As fotos de prisioneiros políticos mortos, com rostos deformados, irreconhecíveis por quem os conheceu vivos, mostram o grau de perversidade doentia das técnicas de interrogatórios utilizadas contra eles por agentes da Ditadura Militar depois de 1964. Esmagamentos dos crânios com uso de coroa de ferro, choques elétricos com pontas de fiação desencapadas, queimaduras com pontas de cigarros acesos, socos.
Exibidas num painel no Memorial da Resistência de São Paulo, estas fotos estão reproduzidas em sites criados na internet por brasileiros que querem a extinção definitiva da prática de tortura a presos em nosso país. Assim como os nomes dos militares e dos policiais responsáveis pelas deformações dos rostos daqueles prisioneiros políticos. Tais nomes, graças às entidades defensoras dos direitos humanos, aos poucos, foram sendo retirados do silêncio com que estes agentes estiveram protegidos durante décadas pelos serviços de segurança e informação da Ditadura.
Nas listas de nomes, está sempre incluído o do coronel aviador Carlos Alberto Bravo Câmara. A carreira militar dele foi desenvolvida em várias regiões do país. Por isto, deixou rastros de ferocidade espalhados pelo Brasil. Em Recife, por exemplo, a atuação de Câmara foi registrada pela Comissão Estadual da Memória Verdade, no dia 18 de outubro de 2012. Diante dela, Alberto Vinicius, capturado no início dos anos de 1970 pelo Departamento de Ordem Política e Social de Pernambuco, relatou: “Os presos saíram do Dops e eram torturados no Exército e na Aeronáutica. Lá conheci a força do coronel Carlos Alberto Bravo Câmara”.
Também em Recife, dois meses depois, outro ex-preso político, Carlos Alberto Soares, ouvido pela comissão, revelou: foi barbaramente torturado por jovens oficiais sob as ordens de Câmara. No Rio Grande do Norte, a passagem do oficial ficou registrada pelo pesquisador e jornalista Luiz Gonzaga Cortez. Lá, o coronel mostrou sua agressividade na Base Aérea de Parnamirim. Lembrou Cortez, no dia 5 de setembro do ano passado, num artigo postado no blog “Os estudantes e o regime militar”: as torturas de que Câmara participou eram praticadas em “cubículos de cimento situados ao lado do Cassino de Oficiais”.

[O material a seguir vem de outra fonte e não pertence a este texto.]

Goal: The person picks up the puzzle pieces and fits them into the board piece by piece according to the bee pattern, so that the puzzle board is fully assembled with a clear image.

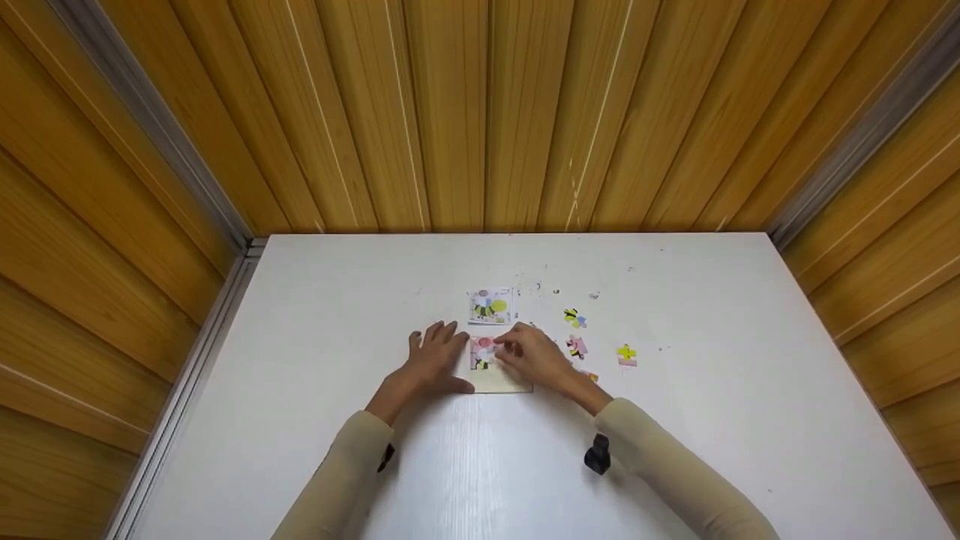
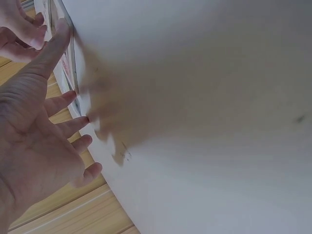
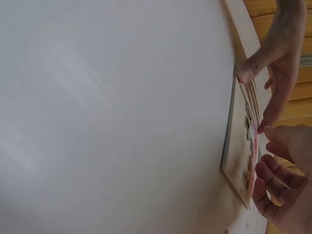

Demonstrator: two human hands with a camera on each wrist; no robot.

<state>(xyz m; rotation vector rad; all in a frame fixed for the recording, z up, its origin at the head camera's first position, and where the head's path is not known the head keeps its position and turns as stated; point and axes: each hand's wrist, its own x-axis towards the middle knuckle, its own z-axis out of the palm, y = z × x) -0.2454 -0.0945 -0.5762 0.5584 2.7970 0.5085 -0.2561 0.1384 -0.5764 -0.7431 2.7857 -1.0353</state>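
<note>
A pale puzzle board [image 1: 501, 382] lies flat, with joined pieces [image 1: 482, 363] of a pink and bee picture at its upper left. My left hand [image 1: 433, 367] lies along the board's left side, fingers spread and thumb at the lower corner; the left wrist view shows its thumb [image 2: 51, 48] against the board edge. Bent over the board's upper part, my right hand [image 1: 534, 355] pinches a small puzzle piece at the joined pieces, the piece mostly hidden by its fingers. From the right wrist, its curled fingers [image 3: 278, 175] are right at the pink pieces [image 3: 252, 163].
Just beyond the board lies a small picture card [image 1: 490, 306] with a bee. Loose puzzle pieces lie to the right: a bee-striped one [image 1: 574, 318], a pink one [image 1: 577, 346] and a yellow one [image 1: 627, 355]. Wood-look panels [image 1: 487, 112] stand behind the white table [image 1: 337, 300].
</note>
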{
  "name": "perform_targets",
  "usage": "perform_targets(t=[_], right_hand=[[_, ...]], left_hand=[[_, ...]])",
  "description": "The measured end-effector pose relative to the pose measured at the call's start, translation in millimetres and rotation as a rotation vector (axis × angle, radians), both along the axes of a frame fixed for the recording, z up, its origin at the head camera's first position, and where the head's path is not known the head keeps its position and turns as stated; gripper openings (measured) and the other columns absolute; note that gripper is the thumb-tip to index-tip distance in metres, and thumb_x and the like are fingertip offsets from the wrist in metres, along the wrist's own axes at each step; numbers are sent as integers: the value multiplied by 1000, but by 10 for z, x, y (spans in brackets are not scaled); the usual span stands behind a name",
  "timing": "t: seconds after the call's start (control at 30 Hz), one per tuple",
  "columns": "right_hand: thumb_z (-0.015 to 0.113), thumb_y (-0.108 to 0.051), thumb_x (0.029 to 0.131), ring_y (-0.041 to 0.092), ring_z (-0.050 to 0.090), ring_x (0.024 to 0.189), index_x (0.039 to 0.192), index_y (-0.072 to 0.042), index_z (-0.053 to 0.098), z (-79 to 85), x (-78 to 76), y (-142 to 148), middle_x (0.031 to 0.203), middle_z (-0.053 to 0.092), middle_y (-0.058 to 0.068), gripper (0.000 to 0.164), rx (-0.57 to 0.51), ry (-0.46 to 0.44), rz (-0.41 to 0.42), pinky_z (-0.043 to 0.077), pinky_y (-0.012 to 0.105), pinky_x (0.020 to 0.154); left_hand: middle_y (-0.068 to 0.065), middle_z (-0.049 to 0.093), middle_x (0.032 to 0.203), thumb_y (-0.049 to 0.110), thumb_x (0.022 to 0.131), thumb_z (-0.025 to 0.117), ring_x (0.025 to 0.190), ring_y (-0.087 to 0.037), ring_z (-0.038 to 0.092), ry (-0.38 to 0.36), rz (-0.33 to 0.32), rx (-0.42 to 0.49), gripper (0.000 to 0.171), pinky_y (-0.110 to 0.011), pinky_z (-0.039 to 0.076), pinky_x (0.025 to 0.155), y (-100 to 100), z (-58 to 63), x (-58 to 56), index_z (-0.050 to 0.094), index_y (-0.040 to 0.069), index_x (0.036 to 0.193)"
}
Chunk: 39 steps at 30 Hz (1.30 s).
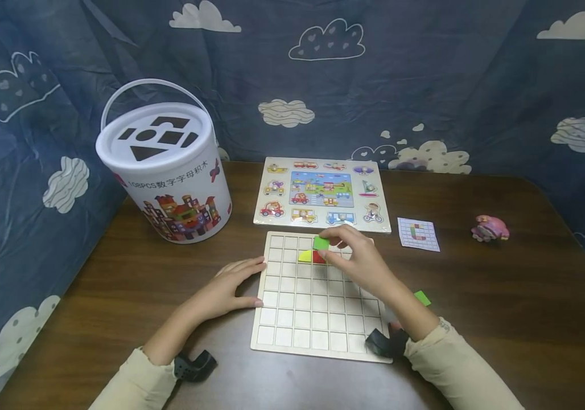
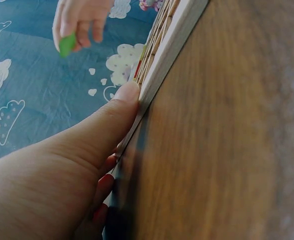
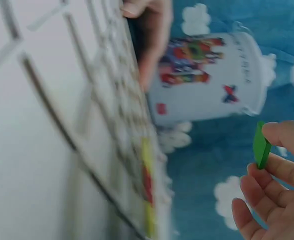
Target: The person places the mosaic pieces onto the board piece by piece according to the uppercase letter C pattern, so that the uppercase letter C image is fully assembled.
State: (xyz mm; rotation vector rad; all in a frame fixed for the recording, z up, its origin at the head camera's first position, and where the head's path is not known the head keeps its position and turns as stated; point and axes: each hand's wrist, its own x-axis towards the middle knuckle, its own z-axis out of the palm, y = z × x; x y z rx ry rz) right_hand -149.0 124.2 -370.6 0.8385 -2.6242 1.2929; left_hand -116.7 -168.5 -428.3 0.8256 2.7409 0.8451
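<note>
My right hand [image 1: 366, 263] pinches a small green square tile [image 1: 321, 243] between thumb and fingertips. In the right wrist view the green tile [image 3: 260, 145] is raised off the board. Beneath it is the pale wooden grid board [image 1: 292, 319], where a yellow piece [image 1: 305, 256] and a red piece [image 1: 318, 258] sit side by side near the far edge. The fingers partly cover the red piece and the squares around it. My left hand [image 1: 228, 289] rests against the board's left edge, thumb and fingers spread. The left thumb [image 2: 107, 117] touches the rim in the left wrist view.
Another green tile [image 1: 422, 298] lies on the table right of the board, beside my right forearm. Behind the board are a vehicle picture puzzle [image 1: 323, 222], a small pattern card [image 1: 428, 242] and a pink toy [image 1: 492, 228]. A white block bucket [image 1: 169, 171] stands at back left.
</note>
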Motion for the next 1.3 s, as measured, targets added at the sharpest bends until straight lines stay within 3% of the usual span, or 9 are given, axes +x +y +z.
perform_targets(t=[0.27,0.43,0.7,0.9,1.03,1.2,1.3], right_hand=[[68,-12,80,15,51,82,103,-10,62,-344,-38,-147,90,53,-4,24,53,-139,74,46,29,72],[71,-19,78,11,48,84,103,-12,63,-452,-35,-164,95,53,-5,27,160,-145,66,43,28,74],[69,-19,79,10,48,90,103,-11,64,-476,-47,-176,100,53,-4,26,232,-76,81,42,30,82],[67,-19,82,10,46,84,102,-14,65,-468,-48,-185,100,53,-5,21,244,-88,89,43,27,75],[68,-23,81,10,46,87,103,-15,64,-434,-56,-178,101,52,-5,25,268,-99,114,42,28,78],[67,-22,82,14,49,90,110,-10,60,-340,-69,-110,101,55,-2,31,178,-172,132,43,32,80],[65,-23,84,18,52,94,113,-8,58,-231,-67,-27,105,57,1,34,108,-172,115,45,34,80]], left_hand=[[-1,31,143,50,77,63,130,-21,25,0,1,4,74,-45,17,105,5,2,1,39,13,137],[-2,31,143,49,77,64,130,-22,26,-3,2,11,74,-46,17,104,9,8,5,40,13,136],[-1,30,143,50,77,63,130,-21,25,-7,4,5,73,-45,17,105,12,9,5,40,13,136],[-1,30,143,50,77,62,130,-21,25,-10,7,6,74,-45,18,104,4,10,12,40,13,136],[-1,30,143,50,77,63,130,-22,25,-8,6,10,73,-46,18,104,4,14,15,39,13,137],[-1,30,143,51,77,62,130,-21,25,-5,4,7,74,-45,17,105,5,15,14,39,14,137],[-2,30,143,51,77,62,130,-22,26,5,2,4,74,-46,17,104,3,15,12,39,13,137]])
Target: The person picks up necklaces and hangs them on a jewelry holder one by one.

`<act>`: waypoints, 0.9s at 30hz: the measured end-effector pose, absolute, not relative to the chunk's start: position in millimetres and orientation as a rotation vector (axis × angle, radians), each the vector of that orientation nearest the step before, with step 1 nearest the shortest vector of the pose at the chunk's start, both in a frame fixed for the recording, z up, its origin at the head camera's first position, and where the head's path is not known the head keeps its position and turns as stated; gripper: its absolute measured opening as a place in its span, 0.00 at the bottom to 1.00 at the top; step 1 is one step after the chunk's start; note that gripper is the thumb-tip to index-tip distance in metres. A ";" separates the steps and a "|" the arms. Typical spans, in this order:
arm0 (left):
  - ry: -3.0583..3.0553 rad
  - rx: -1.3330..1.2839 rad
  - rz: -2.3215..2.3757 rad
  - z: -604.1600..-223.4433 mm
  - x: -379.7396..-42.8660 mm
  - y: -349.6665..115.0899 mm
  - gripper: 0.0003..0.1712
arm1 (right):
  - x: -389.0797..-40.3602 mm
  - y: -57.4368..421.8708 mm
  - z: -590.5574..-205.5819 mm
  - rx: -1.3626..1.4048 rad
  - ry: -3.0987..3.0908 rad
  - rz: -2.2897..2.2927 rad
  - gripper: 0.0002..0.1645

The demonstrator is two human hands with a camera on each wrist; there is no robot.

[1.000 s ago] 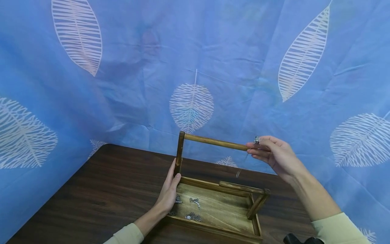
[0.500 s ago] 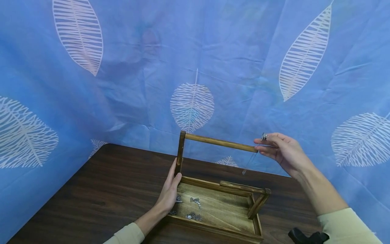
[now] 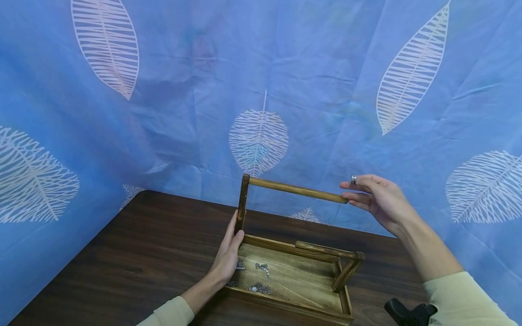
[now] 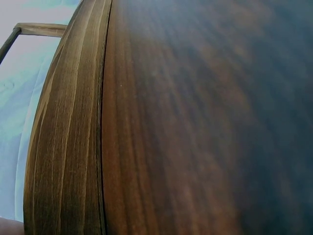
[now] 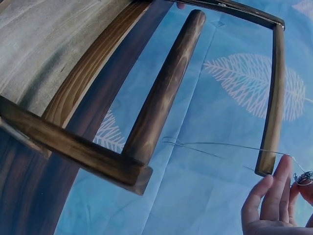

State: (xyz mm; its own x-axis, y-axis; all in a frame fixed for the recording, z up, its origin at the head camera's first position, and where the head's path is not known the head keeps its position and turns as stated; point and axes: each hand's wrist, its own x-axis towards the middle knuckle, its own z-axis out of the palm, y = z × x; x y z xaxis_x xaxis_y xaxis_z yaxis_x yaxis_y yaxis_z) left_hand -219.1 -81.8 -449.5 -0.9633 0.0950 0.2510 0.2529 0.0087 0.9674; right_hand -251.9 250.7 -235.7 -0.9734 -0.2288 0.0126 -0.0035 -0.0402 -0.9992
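My left hand [image 3: 225, 258] grips the left end of a wooden jewelry tray stand [image 3: 285, 310], with the thumb over the inner side by its upright. An upper bar [image 3: 297, 189] runs right from that upright to a free end. At this end is my right hand [image 3: 381, 199], its fingertips touching the bar. Between thumb and finger it pinches the chunky silver part [image 3: 353, 179] of a necklace. In the right wrist view the necklace's thin strand [image 5: 220, 145] stretches left in a long loop, past the bar's end. The left wrist view has the tray's side [image 4: 68, 122] close up.
Small silver chain pieces [image 3: 259, 288] lie in the tray's left half. A lower bar [image 3: 322, 249] reaches left from the right upright. The dark wood table [image 3: 134, 258] meets a blue leaf-print cloth [image 3: 183, 136] behind. Something black [image 3: 409, 313] sits by the right sleeve.
My right hand has shifted right to the upper bar's free end, which now shows. The hanging strand is fainter in the head view. My left hand stays on the stand.
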 end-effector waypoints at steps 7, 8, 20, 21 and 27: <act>-2.145 -0.369 -2.109 -449.4 -219.0 -81.6 0.32 | -251.0 235.3 -233.1 -0.250 2.134 -2.069 0.13; -2.144 -0.368 -2.108 -449.3 -219.0 -81.7 0.32 | -250.9 232.0 -232.8 -0.258 2.143 -2.058 0.13; -2.152 -0.362 -2.097 -449.4 -219.6 -82.9 0.32 | -253.9 183.4 -238.5 -0.329 2.201 -1.982 0.14; -2.152 -0.361 -2.099 -449.4 -219.5 -83.0 0.32 | -254.3 178.4 -239.1 -0.341 2.209 -1.970 0.14; -2.149 -0.371 -2.111 -449.1 -219.3 -83.1 0.32 | -255.4 150.1 -241.3 -0.395 2.226 -1.937 0.14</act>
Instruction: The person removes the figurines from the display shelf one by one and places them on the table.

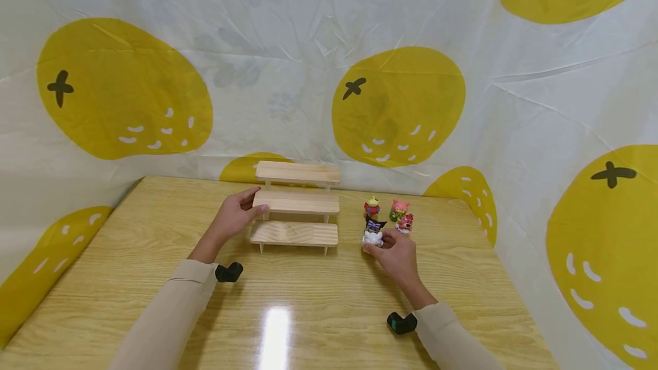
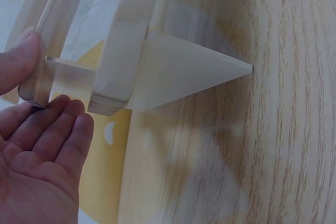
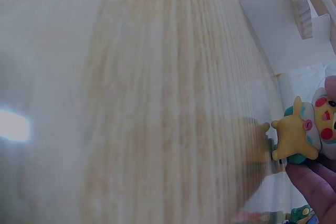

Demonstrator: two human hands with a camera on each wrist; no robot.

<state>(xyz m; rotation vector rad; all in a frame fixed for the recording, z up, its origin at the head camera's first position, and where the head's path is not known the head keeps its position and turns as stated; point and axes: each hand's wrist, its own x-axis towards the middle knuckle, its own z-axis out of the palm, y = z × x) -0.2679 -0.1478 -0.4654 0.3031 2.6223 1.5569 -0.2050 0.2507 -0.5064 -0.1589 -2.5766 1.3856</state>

Uma testemunha destas torturas, localizada pelo pesquisador, concordou em falar, mas pediu que sua identidade não fosse revelada porque ainda sentia medo, nojo, vergonha e vontade de vomitar quando se lembrava do que viu. “Aqueles homens apanharam e sofreram tanto”, disse a testemunha, se referindo aos presos políticos. Câmara – acrescentou ela – era um dos mais cruéis, entre os militares que “gostavam de espancar e humilhar”. Sob a vista dele – prosseguiu -, dois presos políticos, “o médico Vulpiano Cavalcanti e Eider Moura, ficaram cinco meses incomunicáveis. Além das torturas físicas que arrancaram todas as unhas de Vulpiano, eram obrigados a ficar nus, com os corpos pintados de preto, a passearem numa sala vizinha, puxando um brinquedo de madeira”. Nestas ocasiões, Câmara e outro militar, ”xingavam os presos, arrancavam os cabelos dos tórax deles, gritavam palavrões”.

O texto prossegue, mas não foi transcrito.